Millionaire Chess Op Las Vegas Yesterday! Black had just taken White c-pawn (25…Bxc4) , thinking that Akobian had overlooked it. At first sight, Black seems correct! White has problems along the c-file, so can not capture the Bishop; furthermore, playing 26.Rc5 loses as Black trades Rooks and follows up with …Rc8. Could it be that Akopian simply dropped the c-pawn?
WHITE TO PLAY AND CRUSH!
gm Rombaldoni, Axel
Millionaire Chess Op Las Vegas 2015.10.11 The chinese superstar offered his e-pawn to his opponent, setting a trap, which White accepted (26.Rxe6). The Italian grandmaster correctly reasoned that if now 26…Rxe6 27.Qxe6+ Kg7 28.Be4 he is simply a pawn up; furthermore, if 26…Bc8 27.Rxg6+! hxg6 (27…Ng7 28.Rxe8 Bxg4 29.Rxf8+ Kxf8 30.Rxg4 and White is even better!) 28.Qxg6+ Ng7 29.Qh7+ and White has atleast a perpetual).
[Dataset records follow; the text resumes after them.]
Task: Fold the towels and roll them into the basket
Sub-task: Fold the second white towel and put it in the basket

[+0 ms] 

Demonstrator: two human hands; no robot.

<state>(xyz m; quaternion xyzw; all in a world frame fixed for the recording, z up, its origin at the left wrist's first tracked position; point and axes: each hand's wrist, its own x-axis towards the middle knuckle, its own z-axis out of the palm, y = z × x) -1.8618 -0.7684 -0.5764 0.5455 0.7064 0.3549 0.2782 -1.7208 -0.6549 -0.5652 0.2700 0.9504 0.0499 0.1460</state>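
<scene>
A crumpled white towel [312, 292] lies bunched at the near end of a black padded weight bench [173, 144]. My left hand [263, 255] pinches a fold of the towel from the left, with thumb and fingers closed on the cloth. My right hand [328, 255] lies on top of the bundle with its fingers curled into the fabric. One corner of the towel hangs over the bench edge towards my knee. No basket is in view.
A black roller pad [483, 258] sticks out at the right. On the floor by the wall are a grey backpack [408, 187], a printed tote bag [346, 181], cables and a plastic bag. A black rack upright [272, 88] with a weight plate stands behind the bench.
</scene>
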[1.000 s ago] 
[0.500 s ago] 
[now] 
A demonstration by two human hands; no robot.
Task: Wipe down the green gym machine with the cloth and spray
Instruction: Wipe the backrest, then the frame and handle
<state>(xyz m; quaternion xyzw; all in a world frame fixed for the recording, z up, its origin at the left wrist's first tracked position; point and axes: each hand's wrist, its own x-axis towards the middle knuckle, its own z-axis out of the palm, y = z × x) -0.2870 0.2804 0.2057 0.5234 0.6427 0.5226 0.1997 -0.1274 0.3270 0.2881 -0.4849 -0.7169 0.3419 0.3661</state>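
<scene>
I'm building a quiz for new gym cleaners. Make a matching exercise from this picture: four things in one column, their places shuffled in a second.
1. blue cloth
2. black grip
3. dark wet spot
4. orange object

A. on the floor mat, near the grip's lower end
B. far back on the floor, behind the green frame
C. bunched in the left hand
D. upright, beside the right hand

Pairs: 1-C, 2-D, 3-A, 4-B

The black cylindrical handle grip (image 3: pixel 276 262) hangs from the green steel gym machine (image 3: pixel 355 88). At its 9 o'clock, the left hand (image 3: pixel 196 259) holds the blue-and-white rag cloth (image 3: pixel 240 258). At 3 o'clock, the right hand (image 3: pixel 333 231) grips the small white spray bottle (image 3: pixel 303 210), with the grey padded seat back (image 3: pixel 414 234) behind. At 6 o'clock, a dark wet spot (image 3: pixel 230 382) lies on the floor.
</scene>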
Equally fruitless for Black would be 26…Qc6? 27.Be4 Qc7 28.Bxb7 and the game is won for White; 26…Nxf4? 27.Bxf4 Bxf4 28.Rxe8 is ditto.
WHAT DID WHITE OVERLOOK?
Millionaire Chess Op Las Vegas 2015.10.11 Akobian, Var.–Barcenilla, R: 26.Rd8+! (The first point is that if 26…Rxd8 27.Bxc4 Rac8 28.Bxf7+ Kxf7 29.Rc5 and White wins easily ) 26…Bf8 and now the way to force immediate resignation is 27.Rxe5! when the threat of Rg5+ and Bd4(+) is devastating. In the game White played less precise with 27.Rxf8+ Kxf8 28.Bc5+ Rxc5 29.Rxc5, though still had enough advantage to win the game. Black resigned on the 35th move.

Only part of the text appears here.